__GOAL OF THE EXERCISE__
Where a line of the data holds the word "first", copy that line.

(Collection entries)
════════
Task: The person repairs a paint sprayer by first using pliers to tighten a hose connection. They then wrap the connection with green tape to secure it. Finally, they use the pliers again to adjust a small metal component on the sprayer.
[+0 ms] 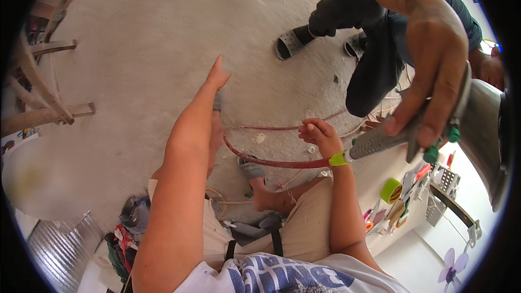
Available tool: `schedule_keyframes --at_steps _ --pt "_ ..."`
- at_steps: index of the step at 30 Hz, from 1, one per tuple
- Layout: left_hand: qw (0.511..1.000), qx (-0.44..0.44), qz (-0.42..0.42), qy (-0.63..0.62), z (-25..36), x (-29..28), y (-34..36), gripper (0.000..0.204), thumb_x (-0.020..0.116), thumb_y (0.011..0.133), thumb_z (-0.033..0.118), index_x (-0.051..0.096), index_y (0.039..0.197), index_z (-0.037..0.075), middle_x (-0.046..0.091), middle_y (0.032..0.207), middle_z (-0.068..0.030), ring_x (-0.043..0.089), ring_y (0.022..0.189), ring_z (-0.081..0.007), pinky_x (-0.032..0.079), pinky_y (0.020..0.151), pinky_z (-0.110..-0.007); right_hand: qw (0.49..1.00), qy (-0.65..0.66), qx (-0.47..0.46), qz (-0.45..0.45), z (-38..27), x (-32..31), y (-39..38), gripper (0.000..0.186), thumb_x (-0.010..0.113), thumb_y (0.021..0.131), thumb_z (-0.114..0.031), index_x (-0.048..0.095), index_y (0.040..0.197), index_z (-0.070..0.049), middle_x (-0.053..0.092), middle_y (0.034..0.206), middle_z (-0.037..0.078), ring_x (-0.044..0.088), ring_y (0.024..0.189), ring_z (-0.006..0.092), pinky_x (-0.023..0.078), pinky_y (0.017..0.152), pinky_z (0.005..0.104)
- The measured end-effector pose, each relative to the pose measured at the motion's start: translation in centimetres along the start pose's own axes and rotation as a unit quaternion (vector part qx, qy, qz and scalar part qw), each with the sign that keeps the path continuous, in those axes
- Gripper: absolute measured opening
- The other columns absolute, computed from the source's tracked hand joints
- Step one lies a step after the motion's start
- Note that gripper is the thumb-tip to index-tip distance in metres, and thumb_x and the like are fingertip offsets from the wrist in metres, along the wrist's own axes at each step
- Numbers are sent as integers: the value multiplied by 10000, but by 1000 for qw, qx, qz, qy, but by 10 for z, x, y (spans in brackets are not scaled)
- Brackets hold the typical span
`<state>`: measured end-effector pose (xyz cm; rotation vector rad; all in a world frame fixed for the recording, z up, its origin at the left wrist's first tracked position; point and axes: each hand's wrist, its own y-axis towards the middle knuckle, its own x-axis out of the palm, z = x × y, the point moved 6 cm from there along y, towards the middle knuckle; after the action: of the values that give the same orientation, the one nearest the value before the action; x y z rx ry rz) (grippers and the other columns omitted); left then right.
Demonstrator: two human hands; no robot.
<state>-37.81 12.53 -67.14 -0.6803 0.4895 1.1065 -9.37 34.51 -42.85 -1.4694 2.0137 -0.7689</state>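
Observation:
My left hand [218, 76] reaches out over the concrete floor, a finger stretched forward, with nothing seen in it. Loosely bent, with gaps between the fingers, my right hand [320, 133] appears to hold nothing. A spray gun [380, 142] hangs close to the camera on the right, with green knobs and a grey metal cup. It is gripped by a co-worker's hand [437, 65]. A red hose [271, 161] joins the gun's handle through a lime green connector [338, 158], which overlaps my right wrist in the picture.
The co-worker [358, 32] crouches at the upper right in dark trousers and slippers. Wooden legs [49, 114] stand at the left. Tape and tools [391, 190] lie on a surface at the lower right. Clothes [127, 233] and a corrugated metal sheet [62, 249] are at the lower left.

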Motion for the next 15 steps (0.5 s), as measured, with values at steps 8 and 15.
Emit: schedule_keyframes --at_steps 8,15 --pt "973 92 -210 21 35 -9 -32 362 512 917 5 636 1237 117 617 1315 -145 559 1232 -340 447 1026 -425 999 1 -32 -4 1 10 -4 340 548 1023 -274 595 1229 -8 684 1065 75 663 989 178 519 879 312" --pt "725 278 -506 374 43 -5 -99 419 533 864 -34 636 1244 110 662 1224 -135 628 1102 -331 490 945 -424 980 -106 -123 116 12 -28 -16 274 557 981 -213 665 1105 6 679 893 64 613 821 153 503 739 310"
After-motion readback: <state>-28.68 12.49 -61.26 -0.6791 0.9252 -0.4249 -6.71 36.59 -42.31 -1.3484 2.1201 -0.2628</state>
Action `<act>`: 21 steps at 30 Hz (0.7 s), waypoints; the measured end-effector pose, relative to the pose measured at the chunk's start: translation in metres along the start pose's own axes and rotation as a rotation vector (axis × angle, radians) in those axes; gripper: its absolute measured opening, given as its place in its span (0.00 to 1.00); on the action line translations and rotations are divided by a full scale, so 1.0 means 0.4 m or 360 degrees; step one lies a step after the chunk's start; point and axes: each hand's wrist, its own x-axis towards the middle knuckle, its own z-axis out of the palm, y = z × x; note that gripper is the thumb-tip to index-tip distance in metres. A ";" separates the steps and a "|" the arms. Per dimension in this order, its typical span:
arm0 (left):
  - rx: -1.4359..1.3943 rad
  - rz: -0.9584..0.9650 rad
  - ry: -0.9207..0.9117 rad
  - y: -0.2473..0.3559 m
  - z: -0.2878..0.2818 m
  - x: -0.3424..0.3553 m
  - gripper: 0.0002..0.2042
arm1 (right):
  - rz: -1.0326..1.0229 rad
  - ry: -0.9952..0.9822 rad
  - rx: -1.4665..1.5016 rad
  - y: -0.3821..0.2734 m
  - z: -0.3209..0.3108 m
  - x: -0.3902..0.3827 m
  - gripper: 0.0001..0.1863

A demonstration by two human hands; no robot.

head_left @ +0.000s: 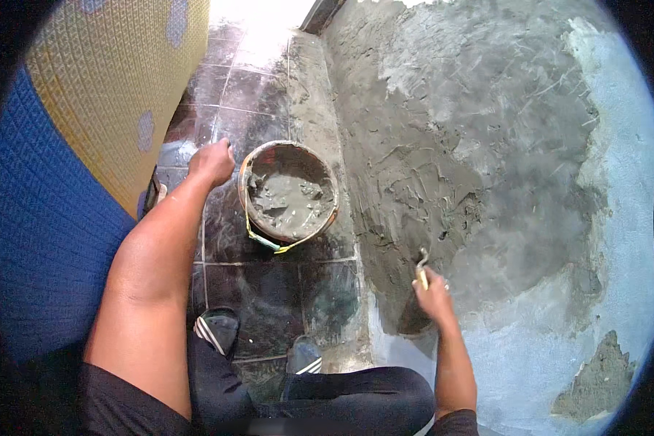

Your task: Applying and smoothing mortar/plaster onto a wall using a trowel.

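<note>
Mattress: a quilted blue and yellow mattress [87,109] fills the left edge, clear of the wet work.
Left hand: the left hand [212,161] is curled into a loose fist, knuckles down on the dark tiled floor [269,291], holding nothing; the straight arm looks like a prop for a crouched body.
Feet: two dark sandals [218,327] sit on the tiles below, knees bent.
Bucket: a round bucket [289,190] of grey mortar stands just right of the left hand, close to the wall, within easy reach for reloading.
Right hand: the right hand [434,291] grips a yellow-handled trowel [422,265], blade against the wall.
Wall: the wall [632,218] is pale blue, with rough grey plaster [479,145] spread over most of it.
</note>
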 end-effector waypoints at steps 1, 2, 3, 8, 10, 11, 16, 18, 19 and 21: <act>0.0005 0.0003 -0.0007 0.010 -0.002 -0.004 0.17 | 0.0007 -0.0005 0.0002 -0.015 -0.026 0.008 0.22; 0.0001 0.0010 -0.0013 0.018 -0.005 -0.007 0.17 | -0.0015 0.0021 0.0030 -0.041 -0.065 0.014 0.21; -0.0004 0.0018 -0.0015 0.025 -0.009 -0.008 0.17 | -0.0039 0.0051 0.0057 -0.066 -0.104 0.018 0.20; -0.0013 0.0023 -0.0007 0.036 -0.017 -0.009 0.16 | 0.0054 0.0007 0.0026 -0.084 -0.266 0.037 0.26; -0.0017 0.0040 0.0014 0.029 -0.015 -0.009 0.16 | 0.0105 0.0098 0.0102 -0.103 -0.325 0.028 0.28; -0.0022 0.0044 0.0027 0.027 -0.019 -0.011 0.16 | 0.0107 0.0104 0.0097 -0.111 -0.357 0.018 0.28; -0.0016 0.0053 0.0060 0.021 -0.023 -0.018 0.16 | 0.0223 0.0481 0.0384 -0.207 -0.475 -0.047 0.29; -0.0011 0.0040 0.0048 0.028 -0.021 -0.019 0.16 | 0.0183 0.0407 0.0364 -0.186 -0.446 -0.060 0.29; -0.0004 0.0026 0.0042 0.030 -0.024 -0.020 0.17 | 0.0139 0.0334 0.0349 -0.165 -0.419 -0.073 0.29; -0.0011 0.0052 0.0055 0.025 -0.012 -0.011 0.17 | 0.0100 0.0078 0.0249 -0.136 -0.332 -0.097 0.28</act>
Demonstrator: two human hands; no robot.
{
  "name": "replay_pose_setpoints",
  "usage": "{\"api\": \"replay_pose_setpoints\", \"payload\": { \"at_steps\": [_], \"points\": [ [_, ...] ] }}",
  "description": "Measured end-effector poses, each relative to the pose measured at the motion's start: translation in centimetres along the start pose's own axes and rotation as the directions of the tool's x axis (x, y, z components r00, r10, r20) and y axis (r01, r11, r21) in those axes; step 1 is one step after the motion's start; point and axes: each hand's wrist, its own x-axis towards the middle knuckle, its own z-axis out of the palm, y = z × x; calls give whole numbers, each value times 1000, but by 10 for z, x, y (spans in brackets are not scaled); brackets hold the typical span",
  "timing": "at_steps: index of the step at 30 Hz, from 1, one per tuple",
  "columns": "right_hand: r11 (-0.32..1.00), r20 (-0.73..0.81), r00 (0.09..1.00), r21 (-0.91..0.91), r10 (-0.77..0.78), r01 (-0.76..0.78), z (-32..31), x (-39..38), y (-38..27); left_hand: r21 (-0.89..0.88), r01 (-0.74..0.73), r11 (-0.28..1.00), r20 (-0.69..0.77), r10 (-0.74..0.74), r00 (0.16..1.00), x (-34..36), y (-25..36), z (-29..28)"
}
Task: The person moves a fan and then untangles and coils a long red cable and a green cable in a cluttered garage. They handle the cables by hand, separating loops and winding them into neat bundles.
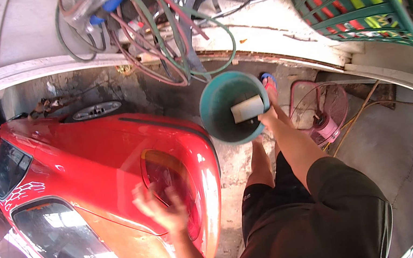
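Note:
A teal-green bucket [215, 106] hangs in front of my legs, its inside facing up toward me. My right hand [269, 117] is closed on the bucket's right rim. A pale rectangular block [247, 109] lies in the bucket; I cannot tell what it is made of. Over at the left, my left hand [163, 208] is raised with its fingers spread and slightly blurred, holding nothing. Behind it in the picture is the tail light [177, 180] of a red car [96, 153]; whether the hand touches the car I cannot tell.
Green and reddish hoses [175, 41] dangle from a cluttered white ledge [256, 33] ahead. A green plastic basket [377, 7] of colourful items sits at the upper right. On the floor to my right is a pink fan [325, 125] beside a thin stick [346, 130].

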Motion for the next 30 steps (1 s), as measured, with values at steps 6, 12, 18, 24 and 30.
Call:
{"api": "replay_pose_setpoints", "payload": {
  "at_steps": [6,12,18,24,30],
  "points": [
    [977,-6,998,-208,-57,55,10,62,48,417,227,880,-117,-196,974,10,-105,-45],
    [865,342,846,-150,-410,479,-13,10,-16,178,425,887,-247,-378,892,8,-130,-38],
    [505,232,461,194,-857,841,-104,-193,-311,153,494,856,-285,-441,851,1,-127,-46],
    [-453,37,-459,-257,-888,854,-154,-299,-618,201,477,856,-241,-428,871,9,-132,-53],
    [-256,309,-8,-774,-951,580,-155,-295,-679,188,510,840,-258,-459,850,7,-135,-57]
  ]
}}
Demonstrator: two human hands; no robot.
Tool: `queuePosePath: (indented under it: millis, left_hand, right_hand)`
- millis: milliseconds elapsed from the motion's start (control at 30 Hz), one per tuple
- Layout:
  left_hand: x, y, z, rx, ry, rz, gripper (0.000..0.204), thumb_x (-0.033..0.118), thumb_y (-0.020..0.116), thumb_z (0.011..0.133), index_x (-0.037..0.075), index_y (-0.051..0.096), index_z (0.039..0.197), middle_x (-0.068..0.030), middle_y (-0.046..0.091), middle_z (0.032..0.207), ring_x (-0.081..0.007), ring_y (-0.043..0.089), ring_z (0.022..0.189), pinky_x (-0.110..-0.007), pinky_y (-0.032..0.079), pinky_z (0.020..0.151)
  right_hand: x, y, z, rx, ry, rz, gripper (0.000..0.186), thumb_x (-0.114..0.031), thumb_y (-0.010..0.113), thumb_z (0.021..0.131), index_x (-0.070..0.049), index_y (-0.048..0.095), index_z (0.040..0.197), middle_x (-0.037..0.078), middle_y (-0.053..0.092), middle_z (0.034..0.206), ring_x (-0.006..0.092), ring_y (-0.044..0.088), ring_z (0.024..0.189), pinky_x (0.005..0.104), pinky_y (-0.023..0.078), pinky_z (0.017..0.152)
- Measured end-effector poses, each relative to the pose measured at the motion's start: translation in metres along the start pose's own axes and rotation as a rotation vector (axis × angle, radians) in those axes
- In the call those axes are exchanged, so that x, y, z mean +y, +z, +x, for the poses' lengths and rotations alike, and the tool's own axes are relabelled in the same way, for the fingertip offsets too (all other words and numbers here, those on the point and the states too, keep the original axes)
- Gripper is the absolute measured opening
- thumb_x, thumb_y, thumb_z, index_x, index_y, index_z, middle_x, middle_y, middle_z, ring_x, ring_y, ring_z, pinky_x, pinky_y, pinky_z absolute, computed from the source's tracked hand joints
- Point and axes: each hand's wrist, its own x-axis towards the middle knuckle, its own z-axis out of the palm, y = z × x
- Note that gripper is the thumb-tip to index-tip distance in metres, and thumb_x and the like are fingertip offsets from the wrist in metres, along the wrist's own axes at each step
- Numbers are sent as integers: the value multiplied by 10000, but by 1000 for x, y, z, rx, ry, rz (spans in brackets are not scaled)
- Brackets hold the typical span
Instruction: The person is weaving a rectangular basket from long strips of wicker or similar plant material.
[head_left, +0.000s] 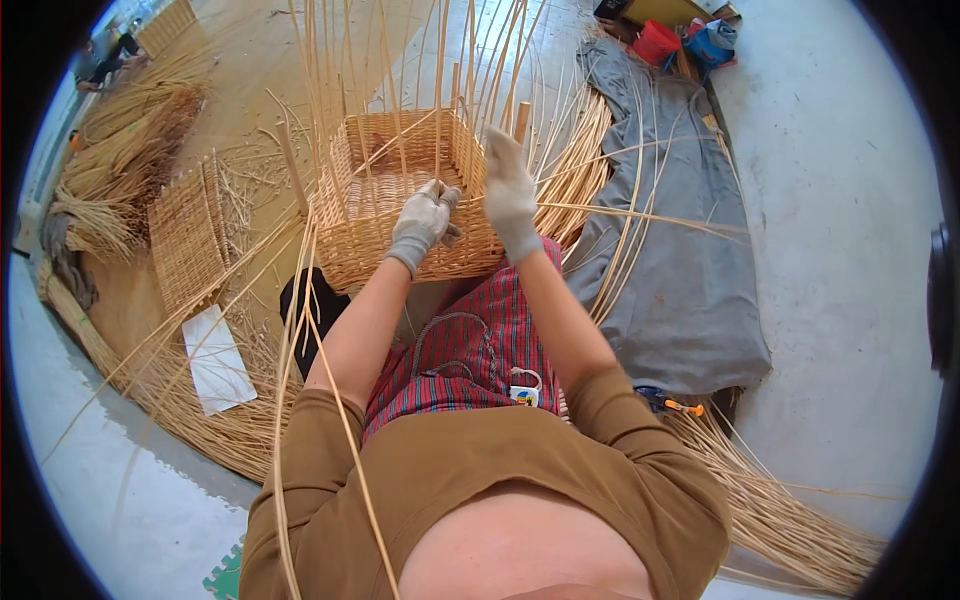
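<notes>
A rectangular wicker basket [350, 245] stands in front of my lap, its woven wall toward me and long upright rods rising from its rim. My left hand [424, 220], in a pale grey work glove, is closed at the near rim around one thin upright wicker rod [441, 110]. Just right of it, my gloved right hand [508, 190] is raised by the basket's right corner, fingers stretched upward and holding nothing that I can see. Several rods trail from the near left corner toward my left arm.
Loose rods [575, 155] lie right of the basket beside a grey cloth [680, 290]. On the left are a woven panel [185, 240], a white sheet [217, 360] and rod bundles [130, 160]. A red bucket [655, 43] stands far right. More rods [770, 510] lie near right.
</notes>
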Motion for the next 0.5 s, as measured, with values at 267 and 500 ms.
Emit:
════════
__ANSWER BOX__
Task: The person repairs a paint sprayer by first using pliers to tighten a hose connection. They then wrap the connection with green tape to secure it. Finally, they use the pliers again to adjust a small metal component on the sprayer.
`<state>`: measured end-effector pose (xyz cm; rotation vector rad; all in a world frame fixed for the recording, z up, its origin at the left wrist's first tracked position; point and axes: each hand's wrist, its own y-axis towards the middle knuckle, its own x-axis out of the palm, z = x × y, the point moved 6 cm from there along y, towards the middle knuckle; after the action: of the values that give the same orientation, the one nearest the value before the action; x y z rx ry rz) (grippers and the other columns omitted); left then right.

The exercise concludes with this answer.